> WHAT THE TASK ASKS
Gather all lines with "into" from the records.

> Dataset items
####

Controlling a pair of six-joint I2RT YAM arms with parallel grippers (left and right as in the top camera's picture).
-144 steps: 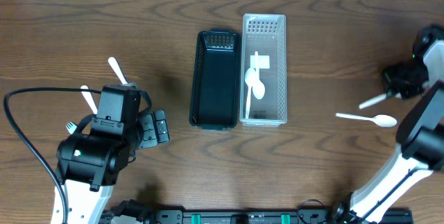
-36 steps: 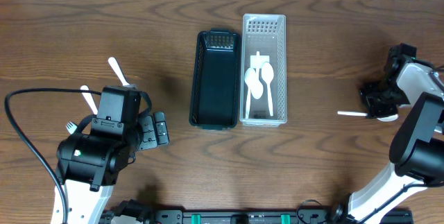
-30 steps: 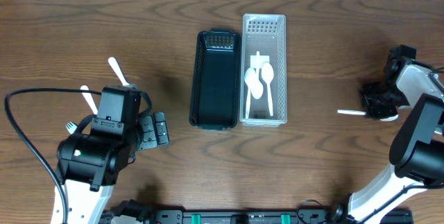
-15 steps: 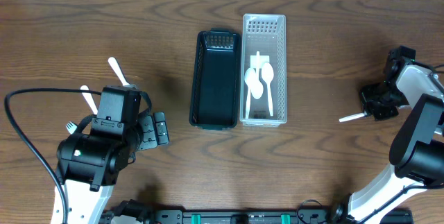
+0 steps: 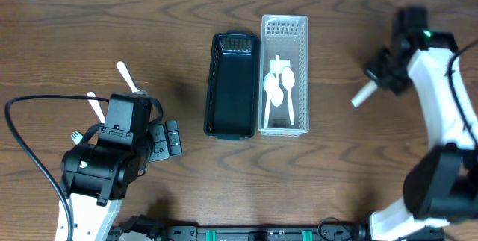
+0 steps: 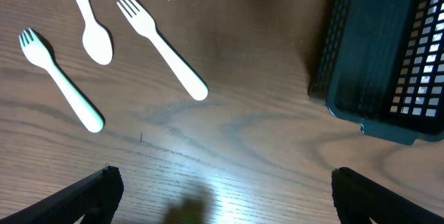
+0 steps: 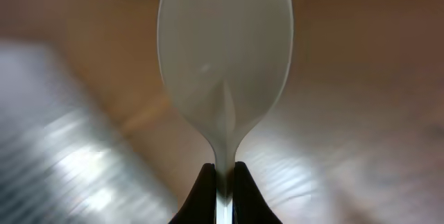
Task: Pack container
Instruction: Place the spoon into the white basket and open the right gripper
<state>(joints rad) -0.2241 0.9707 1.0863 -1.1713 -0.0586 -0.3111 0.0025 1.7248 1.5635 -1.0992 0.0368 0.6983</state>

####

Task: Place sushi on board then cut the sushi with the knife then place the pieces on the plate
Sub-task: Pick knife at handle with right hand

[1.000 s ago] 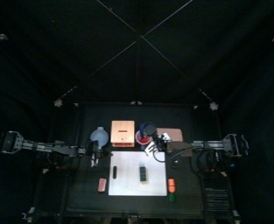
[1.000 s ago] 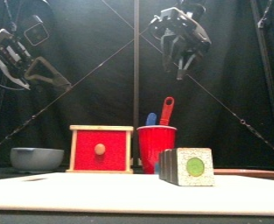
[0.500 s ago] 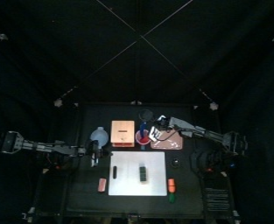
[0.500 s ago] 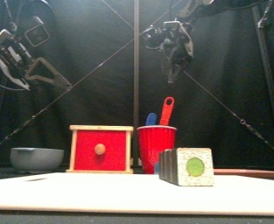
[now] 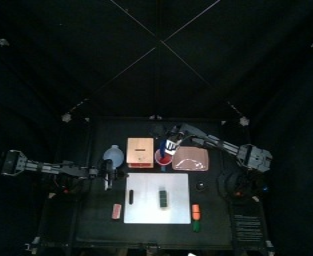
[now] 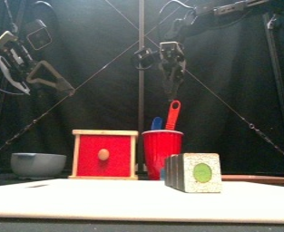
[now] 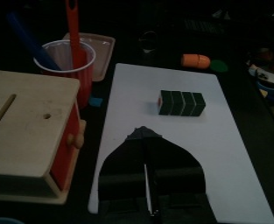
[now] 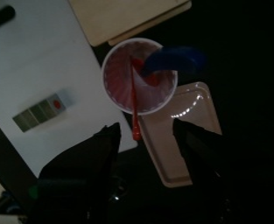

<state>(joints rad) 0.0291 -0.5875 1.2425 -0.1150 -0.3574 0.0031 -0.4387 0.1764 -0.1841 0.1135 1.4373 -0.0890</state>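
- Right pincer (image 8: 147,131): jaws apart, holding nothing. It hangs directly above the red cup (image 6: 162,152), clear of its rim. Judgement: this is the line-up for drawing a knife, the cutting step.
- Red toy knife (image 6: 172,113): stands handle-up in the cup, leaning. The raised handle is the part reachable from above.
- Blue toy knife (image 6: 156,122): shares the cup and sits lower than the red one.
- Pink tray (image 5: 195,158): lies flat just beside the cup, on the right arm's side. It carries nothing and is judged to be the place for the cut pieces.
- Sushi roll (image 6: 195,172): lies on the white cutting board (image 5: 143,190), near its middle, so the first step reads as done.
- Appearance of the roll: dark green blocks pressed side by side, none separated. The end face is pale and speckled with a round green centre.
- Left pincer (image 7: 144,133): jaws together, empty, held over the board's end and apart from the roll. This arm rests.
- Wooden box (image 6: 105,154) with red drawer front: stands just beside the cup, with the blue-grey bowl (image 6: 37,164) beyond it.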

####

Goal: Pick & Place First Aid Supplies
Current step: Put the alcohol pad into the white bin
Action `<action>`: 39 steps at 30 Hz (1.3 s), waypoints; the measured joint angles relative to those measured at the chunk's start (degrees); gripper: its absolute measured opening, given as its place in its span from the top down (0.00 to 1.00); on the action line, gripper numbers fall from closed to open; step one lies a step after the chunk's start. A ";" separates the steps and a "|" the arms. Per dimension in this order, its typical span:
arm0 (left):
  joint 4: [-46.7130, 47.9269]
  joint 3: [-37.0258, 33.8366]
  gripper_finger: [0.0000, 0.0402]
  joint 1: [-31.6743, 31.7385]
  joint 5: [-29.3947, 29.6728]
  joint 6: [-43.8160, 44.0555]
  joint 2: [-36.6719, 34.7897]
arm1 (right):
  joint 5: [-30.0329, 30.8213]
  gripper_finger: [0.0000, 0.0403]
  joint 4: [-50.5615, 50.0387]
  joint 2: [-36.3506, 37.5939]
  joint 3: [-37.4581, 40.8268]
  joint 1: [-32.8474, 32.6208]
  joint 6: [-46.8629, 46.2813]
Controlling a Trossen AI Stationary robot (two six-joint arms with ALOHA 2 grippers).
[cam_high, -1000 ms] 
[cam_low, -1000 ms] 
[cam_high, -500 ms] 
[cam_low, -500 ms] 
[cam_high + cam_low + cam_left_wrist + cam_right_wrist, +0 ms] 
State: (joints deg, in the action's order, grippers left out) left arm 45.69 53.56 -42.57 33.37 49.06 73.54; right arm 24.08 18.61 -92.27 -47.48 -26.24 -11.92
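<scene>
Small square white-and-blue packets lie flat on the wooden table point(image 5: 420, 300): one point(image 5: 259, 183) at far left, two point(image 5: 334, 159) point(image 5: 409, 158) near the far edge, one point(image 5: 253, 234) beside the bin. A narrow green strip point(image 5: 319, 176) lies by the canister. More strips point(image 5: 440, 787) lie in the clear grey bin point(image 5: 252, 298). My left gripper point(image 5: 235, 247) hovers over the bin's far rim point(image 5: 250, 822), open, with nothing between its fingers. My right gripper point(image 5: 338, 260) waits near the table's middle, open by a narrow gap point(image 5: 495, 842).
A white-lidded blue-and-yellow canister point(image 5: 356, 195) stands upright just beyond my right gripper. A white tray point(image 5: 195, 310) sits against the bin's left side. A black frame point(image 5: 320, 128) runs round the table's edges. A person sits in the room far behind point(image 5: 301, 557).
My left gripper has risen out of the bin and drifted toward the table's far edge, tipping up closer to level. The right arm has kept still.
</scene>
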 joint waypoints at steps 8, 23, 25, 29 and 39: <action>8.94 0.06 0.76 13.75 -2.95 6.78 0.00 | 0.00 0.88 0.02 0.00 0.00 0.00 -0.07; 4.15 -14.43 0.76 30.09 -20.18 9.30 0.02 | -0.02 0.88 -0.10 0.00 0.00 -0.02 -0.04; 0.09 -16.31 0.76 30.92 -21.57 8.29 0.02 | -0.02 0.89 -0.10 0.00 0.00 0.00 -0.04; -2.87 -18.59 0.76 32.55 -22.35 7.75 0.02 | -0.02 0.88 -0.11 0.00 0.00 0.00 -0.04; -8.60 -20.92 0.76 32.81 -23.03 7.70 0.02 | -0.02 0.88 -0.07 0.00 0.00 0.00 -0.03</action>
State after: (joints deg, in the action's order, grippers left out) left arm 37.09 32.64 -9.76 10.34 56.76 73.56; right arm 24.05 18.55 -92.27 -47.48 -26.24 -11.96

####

> EXERCISE ANSWER
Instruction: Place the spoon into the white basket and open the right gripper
Current step: Put the alcohol pad into the white bin

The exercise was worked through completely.